Le gros homme amaigri me fit attendre sa réponse. C’était quelqu’un de méthodique et il y réfléchit longuement. Puis de l’air doctoral qui lui convenait étant donné sa grande supériorité en la matière, il m’expliqua que mon véritable mal résidait dans la résolution et non pas dans la cigarette. Je devais essayer de me débarrasser de mes habitudes sans prendre d’engagement. A l’entendre deux personnes avaient fini par se former en moi dont l’une commandait et l’autre n’était qu’une esclave qui, à peine la surveillance se relâchait-elle, contrevenait aux ordres du maître par amour de la liberté. Il fallait pour cela lui rendre une liberté absolue et dans le même temps regarder mon vice en face comme s’il était nouveau et que je ne l’eusse jamais vu.
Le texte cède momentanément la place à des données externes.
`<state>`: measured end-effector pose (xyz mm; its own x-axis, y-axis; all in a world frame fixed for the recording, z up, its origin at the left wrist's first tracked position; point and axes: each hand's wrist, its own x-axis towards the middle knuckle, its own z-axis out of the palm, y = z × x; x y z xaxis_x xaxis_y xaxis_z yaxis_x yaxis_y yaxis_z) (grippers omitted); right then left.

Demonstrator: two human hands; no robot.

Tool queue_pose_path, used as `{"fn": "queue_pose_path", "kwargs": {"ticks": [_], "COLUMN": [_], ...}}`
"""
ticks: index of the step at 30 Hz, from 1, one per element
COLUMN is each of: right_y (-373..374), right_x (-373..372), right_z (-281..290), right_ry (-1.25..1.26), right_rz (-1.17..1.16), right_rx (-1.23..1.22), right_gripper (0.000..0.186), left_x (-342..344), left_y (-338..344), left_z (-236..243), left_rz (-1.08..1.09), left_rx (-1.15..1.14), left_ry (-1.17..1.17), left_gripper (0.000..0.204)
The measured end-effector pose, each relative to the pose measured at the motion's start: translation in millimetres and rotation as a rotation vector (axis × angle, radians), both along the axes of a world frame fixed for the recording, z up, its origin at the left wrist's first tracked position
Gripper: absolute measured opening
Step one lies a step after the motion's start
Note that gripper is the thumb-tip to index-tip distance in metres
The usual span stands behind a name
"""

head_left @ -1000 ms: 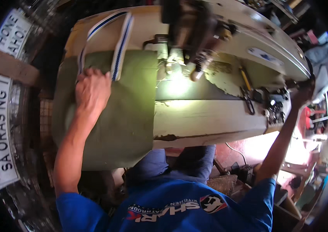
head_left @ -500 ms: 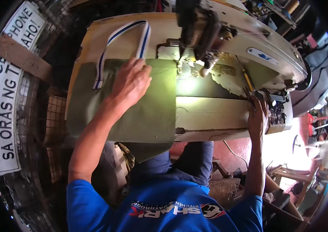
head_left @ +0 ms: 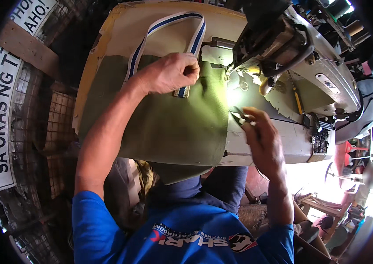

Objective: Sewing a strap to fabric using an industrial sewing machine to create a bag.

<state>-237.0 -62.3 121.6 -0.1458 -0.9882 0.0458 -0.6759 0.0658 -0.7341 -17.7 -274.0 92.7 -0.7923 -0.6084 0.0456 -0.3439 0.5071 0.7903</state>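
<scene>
A green fabric panel (head_left: 169, 127) lies on the sewing machine table, one part hanging over the front edge. On it rests a white strap with a blue stripe (head_left: 175, 18), bent in a loop. My left hand (head_left: 171, 72) is closed in a pinch above the strap's near end. What it pinches is too small to make out; a faint thread-like line runs from it toward the needle area. My right hand (head_left: 263, 138) grips small dark thread snips (head_left: 238, 116), their blades pointing at the panel's right edge. The sewing machine head (head_left: 279, 39) stands beyond, its lamp lighting the needle area.
A yellow-handled tool (head_left: 298, 99) lies on the machine bed, at the right. Left of the table stand wire mesh (head_left: 61, 114) and a white sign board (head_left: 1, 127). Shelves with spools (head_left: 354, 28) are at the far right.
My right hand has come left from the table's right end and now holds snips near the fabric. My left hand has lifted and turned into a pinch; the panel and strap look shifted right.
</scene>
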Motion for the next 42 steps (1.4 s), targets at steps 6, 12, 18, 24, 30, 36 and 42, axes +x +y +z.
{"fn": "queue_pose_path", "kwargs": {"ticks": [6,12,18,24,30,36,42], "right_y": [-67,-87,-53,-45,-74,-93,-63], "right_x": [46,58,50,49,58,63,59], "right_z": [-10,-16,-5,-15,-23,-30,-23], "right_ry": [-0.015,0.010,-0.023,-0.063,0.049,0.071,-0.149], "right_rz": [0.026,0.056,0.006,-0.039,-0.002,0.099,0.102], "right_rx": [0.128,0.078,0.314,0.168,-0.043,-0.018,0.088], "right_gripper": [0.034,0.033,0.029,0.030,0.033,0.030,0.029], "left_x": [8,7,-5,-14,0,1,-3], "left_y": [-6,-7,9,12,-4,-5,-4], "left_z": [-2,-5,-17,-17,-1,-4,-2], "left_rz": [-0.067,0.002,-0.021,-0.016,0.041,0.007,0.203], "left_rx": [0.031,0.038,-0.380,-0.343,0.155,0.275,0.269], "left_ry": [0.108,0.039,0.113,0.048,0.145,0.172,0.308], "left_gripper": [0.016,0.017,0.022,0.015,0.017,0.009,0.011]}}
Il fallait non pas le combattre mais le tenir comme quantité négligeable et oublier en quelque sorte que je m’y adonnais en lui tournant le dos comme à des gens qu’on juge indignes de soi. Très simple, non ?
L’affaire me parut simple en effet. Il est tout à fait vrai qu’ayant réussi par un grand effort à éliminer de mon esprit toute résolution, je parvins à ne pas fumer de quelques heures, mais quand ma bouche fut purifiée, je ressentis un goût innocent tel qu’en doit éprouver le nouveau-né ; l’envie d’une cigarette me prit et quand je la fumai, j’en eus du remords si bien que je renouvelai la résolution que j’avais voulu abolir. C’était un chemin plus long, mais on atteignait le même résultat.
Cette canaille d’Olivi me donna un jour une idée : fortifier ma résolution à l’aide d’un pari.
Je crois qu’Olivi a toujours eu le même aspect que je lui vois à présent. Je l’ai toujours vu comme ça, un peu voûté mais solide.